* _ABOUT THIS TASK_:
Would you repeat the listing below verbatim and drop the images?

=====

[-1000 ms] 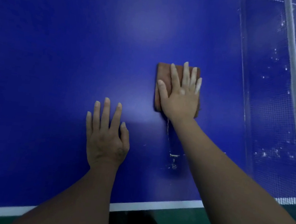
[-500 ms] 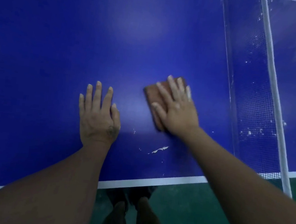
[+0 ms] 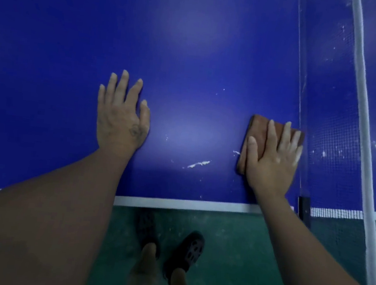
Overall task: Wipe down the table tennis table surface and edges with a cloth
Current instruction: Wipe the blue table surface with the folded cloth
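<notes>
The folded brown cloth [image 3: 259, 136] lies flat on the blue worktop [image 3: 192, 50], close to its near edge and just beside the net [image 3: 336, 134]. Its long axis runs away from that edge, roughly along the net, with the far end leaning slightly toward it. The right hand [image 3: 273, 160] presses on the cloth, palm down, with fingers straight, slightly spread and pointing away from the near edge. The left hand [image 3: 122, 117] rests flat on bare worktop, fingers spread, well apart from the cloth. A white smear [image 3: 198, 164] lies between them.
</notes>
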### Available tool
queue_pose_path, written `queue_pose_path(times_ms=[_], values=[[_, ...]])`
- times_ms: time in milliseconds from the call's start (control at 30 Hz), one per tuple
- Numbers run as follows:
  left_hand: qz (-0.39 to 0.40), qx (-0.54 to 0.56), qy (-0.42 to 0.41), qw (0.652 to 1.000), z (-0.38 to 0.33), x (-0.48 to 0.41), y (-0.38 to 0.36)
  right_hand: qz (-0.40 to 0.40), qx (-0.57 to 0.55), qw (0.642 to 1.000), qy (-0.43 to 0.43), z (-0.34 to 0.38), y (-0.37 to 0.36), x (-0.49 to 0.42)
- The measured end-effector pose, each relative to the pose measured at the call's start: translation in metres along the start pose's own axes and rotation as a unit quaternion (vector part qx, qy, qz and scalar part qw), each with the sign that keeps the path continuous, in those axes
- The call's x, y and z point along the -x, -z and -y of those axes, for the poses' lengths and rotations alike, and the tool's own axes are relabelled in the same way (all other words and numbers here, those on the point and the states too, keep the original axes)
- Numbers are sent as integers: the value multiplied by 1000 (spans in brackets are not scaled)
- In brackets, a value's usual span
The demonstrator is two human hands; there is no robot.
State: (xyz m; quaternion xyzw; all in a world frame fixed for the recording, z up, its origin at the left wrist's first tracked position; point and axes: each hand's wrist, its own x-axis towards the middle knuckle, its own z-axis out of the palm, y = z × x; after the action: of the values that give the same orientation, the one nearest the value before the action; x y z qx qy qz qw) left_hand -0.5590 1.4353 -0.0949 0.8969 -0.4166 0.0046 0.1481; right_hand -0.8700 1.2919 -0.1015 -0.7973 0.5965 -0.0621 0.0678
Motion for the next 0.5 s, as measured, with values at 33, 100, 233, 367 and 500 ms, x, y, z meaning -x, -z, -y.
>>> queue_pose_path(times_ms=[33,100,233,367,500], values=[[6,-2,-2,1000,0,1,1,1,1,1000,-3,1,-1,22],[20,-6,-4,1000,-2,6,4,6,2,1000,7,3,-2,65],[35,-33,9,999,1,34,8,9,-9,996,85,-6,-5,113],[37,-50,46,997,-1,80,15,30,-5,988,149,-27,4,88],[45,-56,89,993,-3,88,12,32,-8,998,56,-30,10,36]])
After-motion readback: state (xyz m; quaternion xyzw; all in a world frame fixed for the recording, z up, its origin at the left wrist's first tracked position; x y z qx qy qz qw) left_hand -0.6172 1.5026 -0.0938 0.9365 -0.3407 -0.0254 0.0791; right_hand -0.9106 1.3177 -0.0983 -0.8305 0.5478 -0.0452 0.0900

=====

* _RESULT FOR THIS TASK_:
[-1000 ms] 
[-500 ms] 
[+0 ms] 
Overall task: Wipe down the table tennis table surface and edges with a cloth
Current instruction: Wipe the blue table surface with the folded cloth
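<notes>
The folded brown cloth [image 3: 259, 136] lies flat on the blue worktop [image 3: 192, 50], close to its near edge and just beside the net [image 3: 336, 134]. Its long axis runs away from that edge, roughly along the net, with the far end leaning slightly toward it. The right hand [image 3: 273, 160] presses on the cloth, palm down, with fingers straight, slightly spread and pointing away from the near edge. The left hand [image 3: 122, 117] rests flat on bare worktop, fingers spread, well apart from the cloth. A white smear [image 3: 198, 164] lies between them.
</notes>
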### Available tool
queue_pose_path, written `queue_pose_path(times_ms=[_], values=[[_, ...]])`
- times_ms: time in milliseconds from the call's start (control at 30 Hz), one per tuple
- Numbers run as follows:
  left_hand: qz (-0.39 to 0.40), qx (-0.54 to 0.56), qy (-0.42 to 0.41), qw (0.652 to 1.000), z (-0.38 to 0.33), x (-0.48 to 0.41), y (-0.38 to 0.36)
  right_hand: qz (-0.40 to 0.40), qx (-0.57 to 0.55), qw (0.642 to 1.000), qy (-0.43 to 0.43), z (-0.34 to 0.38), y (-0.37 to 0.36), x (-0.49 to 0.42)
- The measured end-effector pose, each relative to the pose measured at the call's start: translation in metres along the start pose's own axes and rotation as a unit quaternion (vector part qx, qy, qz and scalar part qw), each with the sign that keeps the path continuous, in those axes
- The call's x, y and z point along the -x, -z and -y of those axes, for the poses' lengths and rotations alike, and the tool's own axes are relabelled in the same way (all other words and numbers here, those on the point and the states too, keep the original axes)
- Numbers are sent as integers: the value multiplied by 1000 (spans in brackets are not scaled)
- In brackets, a value's usual span
The demonstrator is two human hands; there is no robot.
State: (xyz m; quaternion xyzw; all in a world frame fixed for the recording, z up, its origin at the left wrist's first tracked position; point and axes: each hand's wrist, its own x-axis towards the middle knuckle, its own z-axis out of the palm, y = z × x; after the action: of the values that give the same orientation, the one nearest the value before the action; x y z qx qy qz qw) left_hand -0.5590 1.4353 -0.0949 0.8969 -0.4166 0.0046 0.1481; right_hand -0.8700 1.2919 -0.1015 -0.7973 0.5965 -0.0621 0.0678
Motion for the next 0.5 s, as measured, with values at 33, 100, 233, 367 and 500 ms, x, y, z meaning -x, -z, -y.
>>> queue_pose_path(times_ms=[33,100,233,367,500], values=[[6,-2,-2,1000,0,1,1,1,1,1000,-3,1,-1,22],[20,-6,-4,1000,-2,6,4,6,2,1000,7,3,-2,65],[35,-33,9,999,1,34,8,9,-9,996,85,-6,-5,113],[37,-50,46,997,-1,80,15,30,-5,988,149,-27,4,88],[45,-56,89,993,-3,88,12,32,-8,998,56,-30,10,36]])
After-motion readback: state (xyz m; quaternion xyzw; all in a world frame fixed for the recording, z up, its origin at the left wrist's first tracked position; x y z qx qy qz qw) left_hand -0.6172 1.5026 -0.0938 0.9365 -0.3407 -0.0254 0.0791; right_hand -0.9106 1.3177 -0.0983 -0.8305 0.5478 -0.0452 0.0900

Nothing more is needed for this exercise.